• Aim of the exercise:
Return the lines of the data below in which the string "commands" occurs.

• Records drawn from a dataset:
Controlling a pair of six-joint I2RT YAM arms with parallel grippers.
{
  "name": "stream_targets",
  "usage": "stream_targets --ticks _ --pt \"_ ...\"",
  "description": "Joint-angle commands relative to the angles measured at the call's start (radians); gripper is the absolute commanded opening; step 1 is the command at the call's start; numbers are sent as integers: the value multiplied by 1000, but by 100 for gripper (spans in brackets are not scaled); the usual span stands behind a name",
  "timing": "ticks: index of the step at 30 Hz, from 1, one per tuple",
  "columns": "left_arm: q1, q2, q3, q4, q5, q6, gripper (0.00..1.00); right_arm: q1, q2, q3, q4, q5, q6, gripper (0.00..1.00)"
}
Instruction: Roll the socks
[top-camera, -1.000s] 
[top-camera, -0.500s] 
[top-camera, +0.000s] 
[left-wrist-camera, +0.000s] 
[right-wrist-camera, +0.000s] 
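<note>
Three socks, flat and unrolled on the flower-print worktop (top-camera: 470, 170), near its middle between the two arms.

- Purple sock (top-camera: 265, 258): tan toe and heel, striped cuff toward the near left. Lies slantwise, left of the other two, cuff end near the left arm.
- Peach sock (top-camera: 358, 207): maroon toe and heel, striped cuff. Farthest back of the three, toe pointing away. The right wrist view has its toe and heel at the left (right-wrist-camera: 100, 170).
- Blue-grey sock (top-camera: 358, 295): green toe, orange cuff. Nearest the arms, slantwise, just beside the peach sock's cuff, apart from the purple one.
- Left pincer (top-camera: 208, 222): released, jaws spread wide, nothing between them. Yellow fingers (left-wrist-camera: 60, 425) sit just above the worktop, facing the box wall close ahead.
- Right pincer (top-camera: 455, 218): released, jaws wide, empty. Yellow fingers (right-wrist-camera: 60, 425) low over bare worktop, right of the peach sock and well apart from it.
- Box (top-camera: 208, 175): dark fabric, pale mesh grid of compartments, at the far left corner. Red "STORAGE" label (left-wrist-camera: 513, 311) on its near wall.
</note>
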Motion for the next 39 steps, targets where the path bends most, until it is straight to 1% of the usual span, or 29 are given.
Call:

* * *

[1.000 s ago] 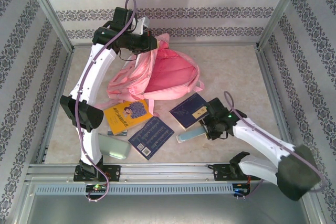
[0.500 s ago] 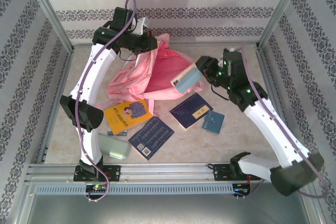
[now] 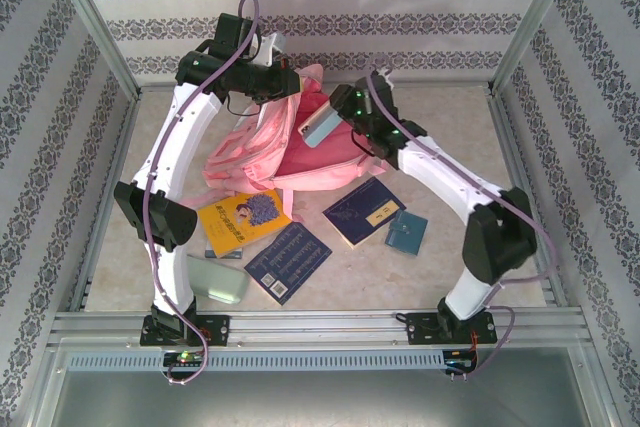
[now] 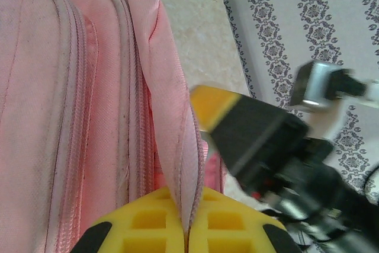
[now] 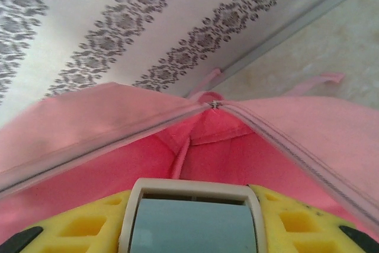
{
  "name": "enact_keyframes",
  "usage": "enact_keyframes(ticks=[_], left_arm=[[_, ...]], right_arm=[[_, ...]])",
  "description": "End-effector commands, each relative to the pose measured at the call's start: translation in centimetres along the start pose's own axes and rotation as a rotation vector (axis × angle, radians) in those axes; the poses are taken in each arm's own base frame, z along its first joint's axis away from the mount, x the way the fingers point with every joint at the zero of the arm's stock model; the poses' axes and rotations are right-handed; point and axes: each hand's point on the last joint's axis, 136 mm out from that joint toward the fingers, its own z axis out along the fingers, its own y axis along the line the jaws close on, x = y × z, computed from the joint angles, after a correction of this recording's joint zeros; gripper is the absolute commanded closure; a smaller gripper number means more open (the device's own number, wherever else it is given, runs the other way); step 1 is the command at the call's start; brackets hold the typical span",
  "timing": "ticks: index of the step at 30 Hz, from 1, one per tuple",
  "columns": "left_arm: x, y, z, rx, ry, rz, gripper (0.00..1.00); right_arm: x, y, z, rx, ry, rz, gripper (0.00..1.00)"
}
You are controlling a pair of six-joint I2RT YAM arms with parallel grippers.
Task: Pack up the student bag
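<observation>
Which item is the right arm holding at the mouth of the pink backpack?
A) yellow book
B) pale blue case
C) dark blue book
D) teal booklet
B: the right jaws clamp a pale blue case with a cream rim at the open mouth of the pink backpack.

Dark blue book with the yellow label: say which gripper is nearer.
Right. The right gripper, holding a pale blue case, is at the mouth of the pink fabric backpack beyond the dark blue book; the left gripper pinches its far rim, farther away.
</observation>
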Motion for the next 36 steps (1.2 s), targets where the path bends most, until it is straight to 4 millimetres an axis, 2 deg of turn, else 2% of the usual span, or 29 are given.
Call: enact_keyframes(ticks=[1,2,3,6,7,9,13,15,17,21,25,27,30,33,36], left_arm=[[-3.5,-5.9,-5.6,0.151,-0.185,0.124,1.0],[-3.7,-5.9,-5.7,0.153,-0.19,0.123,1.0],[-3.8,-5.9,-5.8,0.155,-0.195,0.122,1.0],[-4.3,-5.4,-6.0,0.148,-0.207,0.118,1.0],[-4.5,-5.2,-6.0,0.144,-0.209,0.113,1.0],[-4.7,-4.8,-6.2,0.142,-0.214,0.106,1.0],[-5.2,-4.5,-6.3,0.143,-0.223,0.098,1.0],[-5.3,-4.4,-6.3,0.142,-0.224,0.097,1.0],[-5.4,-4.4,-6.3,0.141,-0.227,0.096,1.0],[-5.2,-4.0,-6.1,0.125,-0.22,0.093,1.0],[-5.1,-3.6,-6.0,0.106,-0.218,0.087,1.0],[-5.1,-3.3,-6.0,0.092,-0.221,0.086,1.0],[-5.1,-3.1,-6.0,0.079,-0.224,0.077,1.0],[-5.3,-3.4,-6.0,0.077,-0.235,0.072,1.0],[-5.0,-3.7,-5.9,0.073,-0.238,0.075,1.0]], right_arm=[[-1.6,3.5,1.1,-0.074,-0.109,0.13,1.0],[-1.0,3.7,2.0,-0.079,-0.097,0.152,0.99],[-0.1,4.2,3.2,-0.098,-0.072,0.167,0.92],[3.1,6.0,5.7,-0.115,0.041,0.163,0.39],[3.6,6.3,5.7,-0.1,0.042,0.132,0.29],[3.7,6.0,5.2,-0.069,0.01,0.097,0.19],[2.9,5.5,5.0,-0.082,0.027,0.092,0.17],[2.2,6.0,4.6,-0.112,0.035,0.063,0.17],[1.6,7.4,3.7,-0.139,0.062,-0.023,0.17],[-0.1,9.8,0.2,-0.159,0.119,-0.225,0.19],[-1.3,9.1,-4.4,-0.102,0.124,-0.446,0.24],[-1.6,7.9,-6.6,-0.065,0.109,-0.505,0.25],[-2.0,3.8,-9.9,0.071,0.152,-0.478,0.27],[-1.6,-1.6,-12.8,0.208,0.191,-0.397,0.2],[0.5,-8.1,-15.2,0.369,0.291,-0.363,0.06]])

• Exercise output:
  "description": "Joint-angle commands relative to the angles measured at the call's start (radians); gripper is the absolute commanded opening; step 1 is the command at the call's start; numbers are sent as integers: the value multiplied by 1000, but by 100 for gripper (spans in brackets are not scaled); the usual span stands behind a name",
  "description": "End-effector commands, each relative to the pose measured at the call's start: translation in centimetres along the start pose's own axes and rotation as a rotation vector (axis × angle, radians) in those axes; the poses are taken in each arm's own base frame, z along its first joint's axis away from the mount, x the way the fingers point with every joint at the zero of the arm's stock model; the poses' axes and rotations are right-handed; point and axes: each hand's point on the last joint's axis, 136 mm out from that joint toward the fingers, its own z axis out along the fingers, its own y axis along the line the jaws close on, x = y × z, computed from the joint angles, after a correction of this recording's joint zeros; gripper is the absolute commanded closure; a smaller gripper number means more open (the device's own number, wherever else it is given, runs the other way); step 1 is the command at the call's start; brackets hold the typical span",

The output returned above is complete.